Over at Wired, there’s a story about a thought-controlled wheelchair:
Spanish scientists have begun work on a new brain-computer interface, or BCI, capable of converting thought into commands that a wheelchair can execute… The Spanish researchers hope to develop a small, mobile interface that works with electroencephalogram electrodes, or EEG, placed on the scalp.
“We are planning to use non-invasive devices to record the rhythms from the surface of the skull,” says Javier Minguez, a researcher at the University of Zaragoza in Spain. “We also plan to use this system with a school for disabled children that we collaborate with and (we) prefer to use non-invasive techniques with these children.”
…While EEGs have a reputation for providing very crude signals, advances in decoding algorithms yield patterns that are precise enough to control the movements of a wheelchair.

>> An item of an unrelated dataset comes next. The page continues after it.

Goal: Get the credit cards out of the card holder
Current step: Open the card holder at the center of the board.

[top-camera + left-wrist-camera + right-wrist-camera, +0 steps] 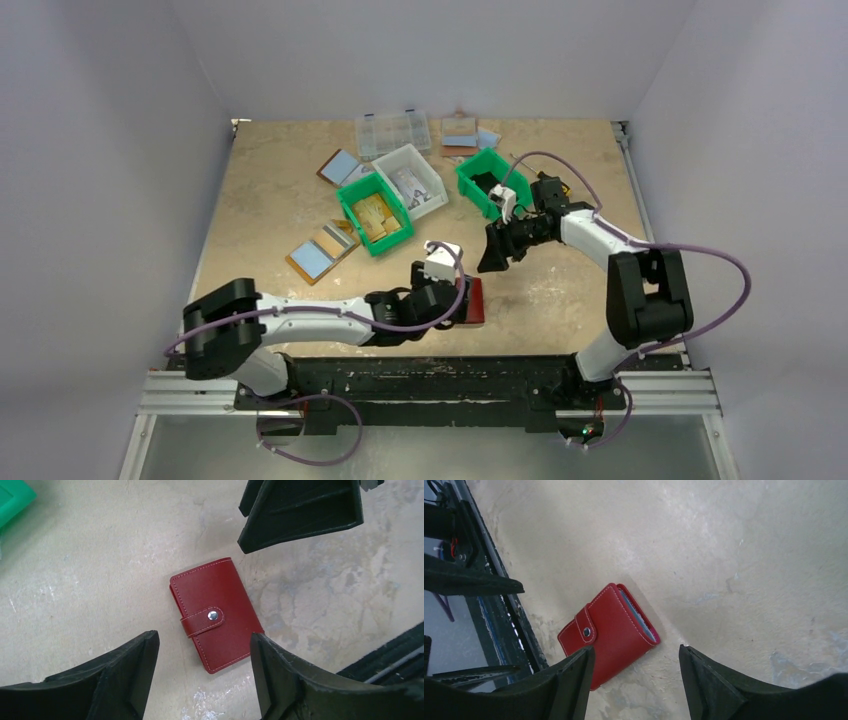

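Note:
The card holder (215,614) is a dark red bifold lying flat and closed on the table, its tab (202,621) snapped shut with a metal stud. It also shows in the top view (474,300) and the right wrist view (609,630), where pale blue edges (639,617) show at its open side. The credit cards are hidden inside. My left gripper (202,675) is open just above and beside the holder, not touching it. My right gripper (634,680) is open, hovering farther off over bare table (494,255).
Two green bins (374,212) (488,180), a white bin (413,178) and a clear compartment box (393,130) stand at the back. Tan-rimmed bifolds (320,252) (338,166) lie left of them. The table's black front rail (499,610) runs close to the holder.

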`<state>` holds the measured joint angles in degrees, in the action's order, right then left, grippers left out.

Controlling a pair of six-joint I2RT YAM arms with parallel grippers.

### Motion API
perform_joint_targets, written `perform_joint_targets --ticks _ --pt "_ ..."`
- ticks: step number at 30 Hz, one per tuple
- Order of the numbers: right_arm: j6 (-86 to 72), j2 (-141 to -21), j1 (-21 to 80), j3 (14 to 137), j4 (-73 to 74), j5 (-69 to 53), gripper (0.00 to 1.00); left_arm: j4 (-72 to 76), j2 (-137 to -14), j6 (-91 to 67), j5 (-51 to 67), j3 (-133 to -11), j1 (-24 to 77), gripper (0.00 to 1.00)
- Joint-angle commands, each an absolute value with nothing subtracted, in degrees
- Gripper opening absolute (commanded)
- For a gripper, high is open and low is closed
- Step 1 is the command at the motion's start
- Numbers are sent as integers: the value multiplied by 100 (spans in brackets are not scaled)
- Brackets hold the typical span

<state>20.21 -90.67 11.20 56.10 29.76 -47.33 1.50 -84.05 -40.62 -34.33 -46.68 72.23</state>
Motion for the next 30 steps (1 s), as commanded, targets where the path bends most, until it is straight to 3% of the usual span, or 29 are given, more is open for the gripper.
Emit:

“You’re not going to be using EEGs to control a robotic arm to play the piano or anything,” says Dawn Taylor, an assistant professor at Case Western Reserve University’s Department of Biomedical Engineering, who isn’t involved in the project. “But you can certainly turn right and left and stop and go using that sort of signal.”
Two 800-MHz Intel computers mounted on the wheelchair will process these readings and send instructions to the wheels. After about a week’s training the software will adapt to patients’ thought patterns for simple commands such as “left” and “right.”
The team hopes to use a combination of thought and mapping software to enable more complicated “macro” commands such as “Go to the kitchen.”
“The important issue is to have a good selection of the mental tasks for each user, so that they produce discriminable EEG patterns,” Minguez says.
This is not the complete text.